WORK REQUIRED:
Would you retype the whole listing verbatim, keeping pictures out of it?

INFORMATION SHOWN:
=== Section Start ===

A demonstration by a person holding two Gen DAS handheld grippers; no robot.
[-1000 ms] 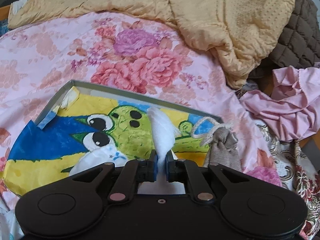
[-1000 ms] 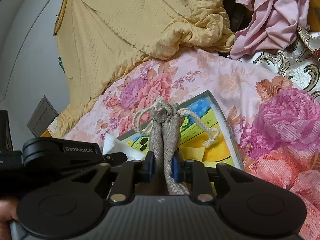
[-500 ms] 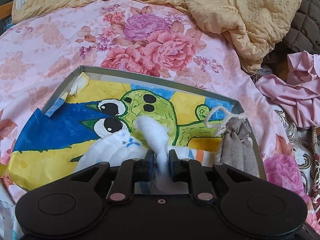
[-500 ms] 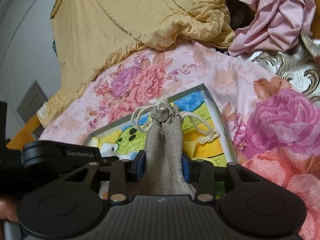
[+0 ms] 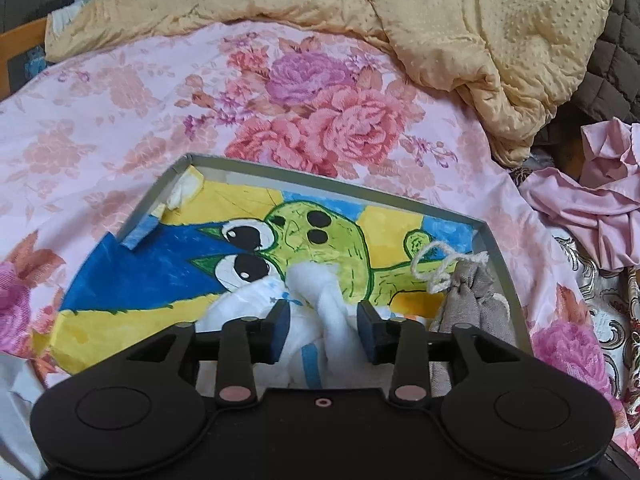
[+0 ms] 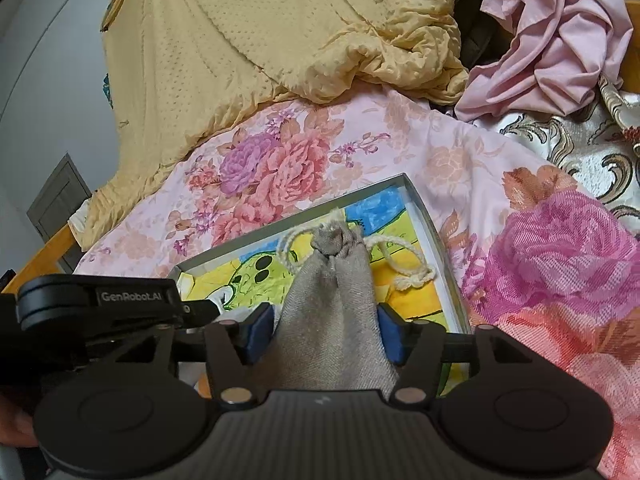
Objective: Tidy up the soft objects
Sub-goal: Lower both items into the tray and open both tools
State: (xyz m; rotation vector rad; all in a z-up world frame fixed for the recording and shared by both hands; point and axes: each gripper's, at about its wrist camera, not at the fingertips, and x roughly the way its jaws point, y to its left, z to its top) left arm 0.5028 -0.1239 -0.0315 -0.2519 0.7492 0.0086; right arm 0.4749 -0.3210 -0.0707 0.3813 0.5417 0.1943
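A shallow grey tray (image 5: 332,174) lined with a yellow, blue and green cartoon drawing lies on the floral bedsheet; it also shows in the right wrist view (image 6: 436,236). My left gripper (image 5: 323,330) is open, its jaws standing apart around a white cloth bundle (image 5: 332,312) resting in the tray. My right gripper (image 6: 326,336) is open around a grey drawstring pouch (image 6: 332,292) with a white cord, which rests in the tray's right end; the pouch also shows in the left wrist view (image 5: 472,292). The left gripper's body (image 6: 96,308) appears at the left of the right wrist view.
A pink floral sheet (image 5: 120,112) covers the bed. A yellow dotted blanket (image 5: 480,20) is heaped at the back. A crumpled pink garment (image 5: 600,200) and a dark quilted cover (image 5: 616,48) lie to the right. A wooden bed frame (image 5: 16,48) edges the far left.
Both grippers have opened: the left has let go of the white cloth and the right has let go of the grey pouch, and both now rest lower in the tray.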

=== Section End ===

ANSWER TO THIS PROBLEM:
A demonstration by a person holding two Gen DAS handheld grippers; no robot.
[-1000 ms] 
[-1000 ms] 
[-500 ms] 
[-500 ms] 
[+0 ms] 
[+0 ms] 
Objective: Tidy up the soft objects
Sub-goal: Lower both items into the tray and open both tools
State: (xyz m; rotation vector rad; all in a z-up world frame fixed for the recording and shared by both hands; point and axes: each gripper's, at about its wrist camera, not at the fingertips, and x roughly the way its jaws point, y to its left, z to its top) left arm 0.5028 -0.1239 -0.0315 -0.2519 0.7492 0.0086; right arm 0.4749 -0.3210 -0.0707 0.3813 0.5417 0.1943
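A shallow grey tray (image 5: 332,174) lined with a yellow, blue and green cartoon drawing lies on the floral bedsheet; it also shows in the right wrist view (image 6: 436,236). My left gripper (image 5: 323,330) is open, its jaws standing apart around a white cloth bundle (image 5: 332,312) resting in the tray. My right gripper (image 6: 326,336) is open around a grey drawstring pouch (image 6: 332,292) with a white cord, which rests in the tray's right end; the pouch also shows in the left wrist view (image 5: 472,292). The left gripper's body (image 6: 96,308) appears at the left of the right wrist view.
A pink floral sheet (image 5: 120,112) covers the bed. A yellow dotted blanket (image 5: 480,20) is heaped at the back. A crumpled pink garment (image 5: 600,200) and a dark quilted cover (image 5: 616,48) lie to the right. A wooden bed frame (image 5: 16,48) edges the far left.
Both grippers have opened: the left has let go of the white cloth and the right has let go of the grey pouch, and both now rest lower in the tray.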

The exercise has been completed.